**WHAT THE TASK ASKS:** The records that follow must be reproduced in full, exactly as written.

*** Opening of DATA EXTRACT ***

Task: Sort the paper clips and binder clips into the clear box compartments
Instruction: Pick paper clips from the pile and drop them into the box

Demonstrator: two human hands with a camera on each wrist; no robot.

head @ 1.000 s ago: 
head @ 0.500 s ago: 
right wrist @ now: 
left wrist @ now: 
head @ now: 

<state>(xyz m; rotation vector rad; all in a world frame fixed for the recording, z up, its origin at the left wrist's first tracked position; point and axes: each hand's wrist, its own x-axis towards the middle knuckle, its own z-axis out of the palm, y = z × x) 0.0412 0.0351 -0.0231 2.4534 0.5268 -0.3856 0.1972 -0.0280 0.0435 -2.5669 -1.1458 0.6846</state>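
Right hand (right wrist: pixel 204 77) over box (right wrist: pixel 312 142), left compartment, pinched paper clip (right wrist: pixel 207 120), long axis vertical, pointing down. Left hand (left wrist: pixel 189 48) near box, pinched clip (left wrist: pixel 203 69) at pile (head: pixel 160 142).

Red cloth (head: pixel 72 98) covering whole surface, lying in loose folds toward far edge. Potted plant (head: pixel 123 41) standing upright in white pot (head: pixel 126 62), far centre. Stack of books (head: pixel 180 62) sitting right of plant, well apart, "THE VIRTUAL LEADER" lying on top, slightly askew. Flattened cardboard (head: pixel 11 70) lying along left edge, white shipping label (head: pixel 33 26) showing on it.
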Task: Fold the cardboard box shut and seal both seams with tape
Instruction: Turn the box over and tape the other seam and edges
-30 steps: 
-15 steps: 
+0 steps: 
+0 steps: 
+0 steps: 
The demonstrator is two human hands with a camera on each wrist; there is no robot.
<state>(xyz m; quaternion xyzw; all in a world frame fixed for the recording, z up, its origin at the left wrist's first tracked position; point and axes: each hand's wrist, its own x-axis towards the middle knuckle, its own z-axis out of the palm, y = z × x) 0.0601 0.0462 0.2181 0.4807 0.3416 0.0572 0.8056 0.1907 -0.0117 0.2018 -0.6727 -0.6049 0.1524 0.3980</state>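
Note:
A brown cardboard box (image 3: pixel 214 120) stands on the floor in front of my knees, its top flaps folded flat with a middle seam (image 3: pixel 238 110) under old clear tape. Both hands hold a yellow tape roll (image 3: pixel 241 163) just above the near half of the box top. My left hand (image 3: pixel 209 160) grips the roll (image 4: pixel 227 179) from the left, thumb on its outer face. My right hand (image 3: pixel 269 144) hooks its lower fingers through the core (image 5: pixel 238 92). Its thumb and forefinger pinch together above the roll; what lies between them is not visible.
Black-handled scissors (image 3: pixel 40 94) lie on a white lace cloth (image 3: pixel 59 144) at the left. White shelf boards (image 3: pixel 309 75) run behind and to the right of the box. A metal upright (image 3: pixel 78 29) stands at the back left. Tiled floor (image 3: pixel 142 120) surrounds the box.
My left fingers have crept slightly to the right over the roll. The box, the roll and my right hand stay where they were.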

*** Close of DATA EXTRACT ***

**TASK RESULT:**
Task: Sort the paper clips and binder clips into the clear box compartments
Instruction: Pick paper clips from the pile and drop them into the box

Demonstrator: two human hands with a camera on each wrist; no robot.

head @ 1.000 s ago: 
head @ 0.500 s ago: 
right wrist @ now: 
left wrist @ now: 
head @ now: 

<state>(xyz m; rotation vector rad; all in a world frame fixed for the recording, z up, its origin at the left wrist's first tracked position; point and axes: each hand's wrist, its own x-axis towards the middle knuckle, its own z-axis out of the palm, y = z × x) 0.0412 0.0351 -0.0231 2.4534 0.5268 -0.3856 0.1972 -0.0280 0.0435 -2.5669 -1.1458 0.6846</state>
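Right hand (right wrist: pixel 204 77) over box (right wrist: pixel 312 142), left compartment, pinched paper clip (right wrist: pixel 207 120), long axis vertical, pointing down. Left hand (left wrist: pixel 189 48) near box, pinched clip (left wrist: pixel 203 69) at pile (head: pixel 160 142).

Red cloth (head: pixel 72 98) covering whole surface, lying in loose folds toward far edge. Potted plant (head: pixel 123 41) standing upright in white pot (head: pixel 126 62), far centre. Stack of books (head: pixel 180 62) sitting right of plant, well apart, "THE VIRTUAL LEADER" lying on top, slightly askew. Flattened cardboard (head: pixel 11 70) lying along left edge, white shipping label (head: pixel 33 26) showing on it.
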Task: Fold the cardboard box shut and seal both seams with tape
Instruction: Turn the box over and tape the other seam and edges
-30 steps: 
-15 steps: 
+0 steps: 
+0 steps: 
+0 steps: 
The demonstrator is two human hands with a camera on each wrist; there is no robot.
<state>(xyz m; quaternion xyzw; all in a world frame fixed for the recording, z up, its origin at the left wrist's first tracked position; point and axes: each hand's wrist, its own x-axis towards the middle knuckle, its own z-axis out of the palm, y = z × x) 0.0601 0.0462 0.2181 0.4807 0.3416 0.0572 0.8056 0.1907 -0.0117 0.2018 -0.6727 -0.6049 0.1524 0.3980</state>
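Note:
A brown cardboard box (image 3: pixel 214 120) stands on the floor in front of my knees, its top flaps folded flat with a middle seam (image 3: pixel 238 110) under old clear tape. Both hands hold a yellow tape roll (image 3: pixel 241 163) just above the near half of the box top. My left hand (image 3: pixel 209 160) grips the roll (image 4: pixel 227 179) from the left, thumb on its outer face. My right hand (image 3: pixel 269 144) hooks its lower fingers through the core (image 5: pixel 238 92). Its thumb and forefinger pinch together above the roll; what lies between them is not visible.
Black-handled scissors (image 3: pixel 40 94) lie on a white lace cloth (image 3: pixel 59 144) at the left. White shelf boards (image 3: pixel 309 75) run behind and to the right of the box. A metal upright (image 3: pixel 78 29) stands at the back left. Tiled floor (image 3: pixel 142 120) surrounds the box.
My left fingers have crept slightly to the right over the roll. The box, the roll and my right hand stay where they were.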

No more work is required for the exercise.